Zu Recht wird die Austeritäts-Politik heute verdammt. Sie hat aber dazu geführt, dass auch Euroland inzwischen einen beträchtlichen Exportüberschuss aufweist. Dummerweise ist der Rest der Welt nicht mehr gewillt, dies zu akzeptieren. Vor allem die von einem notorischen Exportdefizit geplagten USA und ihr protektionistischer Präsident wollen dies ändern, koste es, was es wolle.
Vielleicht hat der Handelskrieg auch etwas Gutes. Er könnte die Deutschen zwingen, endlich von ihrem Exportwahn abzurücken. Das würde heissen, den Binnenkonsum mit höheren Löhnen anzukurbeln und zusammen mit Frankreich die Regeln in Euroland so zu verändern, dass die unselige Austeriätspolitik bald nur noch eine schlechte Erinnerung ist.

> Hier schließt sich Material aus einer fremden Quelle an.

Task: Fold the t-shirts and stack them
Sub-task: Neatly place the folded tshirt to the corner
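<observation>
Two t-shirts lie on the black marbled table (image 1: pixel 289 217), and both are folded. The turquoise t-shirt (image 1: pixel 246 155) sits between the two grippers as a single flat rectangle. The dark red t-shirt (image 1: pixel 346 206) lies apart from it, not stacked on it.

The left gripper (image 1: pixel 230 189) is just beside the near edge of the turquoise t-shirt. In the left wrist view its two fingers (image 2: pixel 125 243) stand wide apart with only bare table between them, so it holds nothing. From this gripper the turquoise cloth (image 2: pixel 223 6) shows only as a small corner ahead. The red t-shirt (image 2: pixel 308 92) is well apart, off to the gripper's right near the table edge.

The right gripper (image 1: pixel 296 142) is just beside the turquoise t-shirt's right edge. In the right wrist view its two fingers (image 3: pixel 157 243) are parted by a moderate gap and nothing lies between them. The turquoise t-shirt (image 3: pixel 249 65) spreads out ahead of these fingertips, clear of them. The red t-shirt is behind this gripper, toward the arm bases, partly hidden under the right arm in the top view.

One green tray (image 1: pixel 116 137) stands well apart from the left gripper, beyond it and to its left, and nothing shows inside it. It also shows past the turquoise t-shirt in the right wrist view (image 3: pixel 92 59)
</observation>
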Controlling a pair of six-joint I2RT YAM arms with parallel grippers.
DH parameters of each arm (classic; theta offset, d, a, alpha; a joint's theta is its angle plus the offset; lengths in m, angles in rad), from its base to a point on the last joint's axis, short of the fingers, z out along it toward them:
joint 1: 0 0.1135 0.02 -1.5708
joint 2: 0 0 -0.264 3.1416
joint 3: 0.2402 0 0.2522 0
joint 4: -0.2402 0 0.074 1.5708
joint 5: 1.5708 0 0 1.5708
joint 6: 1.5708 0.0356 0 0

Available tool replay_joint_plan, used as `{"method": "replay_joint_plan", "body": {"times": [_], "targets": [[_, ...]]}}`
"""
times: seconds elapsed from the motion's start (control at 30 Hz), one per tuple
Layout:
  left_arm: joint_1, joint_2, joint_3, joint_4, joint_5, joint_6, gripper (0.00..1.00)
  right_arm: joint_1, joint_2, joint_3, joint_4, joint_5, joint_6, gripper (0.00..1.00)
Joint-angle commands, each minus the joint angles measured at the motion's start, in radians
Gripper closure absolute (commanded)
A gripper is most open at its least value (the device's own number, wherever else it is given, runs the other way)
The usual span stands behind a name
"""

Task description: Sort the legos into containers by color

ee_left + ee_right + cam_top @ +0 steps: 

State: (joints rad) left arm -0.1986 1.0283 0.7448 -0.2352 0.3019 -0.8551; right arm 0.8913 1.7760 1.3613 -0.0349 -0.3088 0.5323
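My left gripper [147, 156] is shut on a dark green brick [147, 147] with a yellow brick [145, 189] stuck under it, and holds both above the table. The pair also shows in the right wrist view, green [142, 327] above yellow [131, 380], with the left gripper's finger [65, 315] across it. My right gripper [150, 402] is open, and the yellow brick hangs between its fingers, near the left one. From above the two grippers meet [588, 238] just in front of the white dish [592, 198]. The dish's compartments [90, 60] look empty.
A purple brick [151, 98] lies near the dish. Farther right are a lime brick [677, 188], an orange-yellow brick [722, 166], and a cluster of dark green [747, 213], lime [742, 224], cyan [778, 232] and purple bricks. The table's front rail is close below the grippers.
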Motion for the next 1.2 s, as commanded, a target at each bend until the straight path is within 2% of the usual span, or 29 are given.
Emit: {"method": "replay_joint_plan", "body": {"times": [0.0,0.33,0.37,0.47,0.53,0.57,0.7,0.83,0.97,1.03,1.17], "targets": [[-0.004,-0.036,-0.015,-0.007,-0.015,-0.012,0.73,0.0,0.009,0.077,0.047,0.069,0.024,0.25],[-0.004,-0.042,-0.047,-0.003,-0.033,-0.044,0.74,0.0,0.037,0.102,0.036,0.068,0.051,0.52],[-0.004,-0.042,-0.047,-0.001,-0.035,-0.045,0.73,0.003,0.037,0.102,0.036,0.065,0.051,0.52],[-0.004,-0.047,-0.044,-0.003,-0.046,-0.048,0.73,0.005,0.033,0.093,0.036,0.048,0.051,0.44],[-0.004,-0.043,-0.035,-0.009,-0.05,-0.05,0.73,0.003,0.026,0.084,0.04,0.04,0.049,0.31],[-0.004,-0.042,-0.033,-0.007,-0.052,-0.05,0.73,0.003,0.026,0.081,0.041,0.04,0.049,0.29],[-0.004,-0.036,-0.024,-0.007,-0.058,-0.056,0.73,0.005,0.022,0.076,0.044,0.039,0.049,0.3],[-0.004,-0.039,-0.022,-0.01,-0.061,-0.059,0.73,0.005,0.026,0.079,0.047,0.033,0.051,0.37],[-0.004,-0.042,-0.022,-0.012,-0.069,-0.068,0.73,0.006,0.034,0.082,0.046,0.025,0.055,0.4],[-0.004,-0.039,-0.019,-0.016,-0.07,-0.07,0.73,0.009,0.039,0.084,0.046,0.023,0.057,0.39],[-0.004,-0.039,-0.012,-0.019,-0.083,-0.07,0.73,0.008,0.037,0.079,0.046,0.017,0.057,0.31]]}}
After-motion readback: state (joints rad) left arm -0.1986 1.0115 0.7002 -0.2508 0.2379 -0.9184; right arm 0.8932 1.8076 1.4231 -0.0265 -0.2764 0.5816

Was die Löhne betrifft, gibt es Hoffnung. Die deutschen Gewerkschaften haben auf breiter Front teils happige Lohnerhöhungen erkämpfen können. Zappenduster sieht es hingegen in Sachen Reformen im Euroland aus. Bei ihrem Besuch im Weissen Haus hat Angela Merkel den US-Präsidenten mit Statistiken über die deutsche Autoindustrie zugemüllt. Anzeichen, dass sie ernsthaft vom Exportwahn abrücken will, waren keine zu erkennen.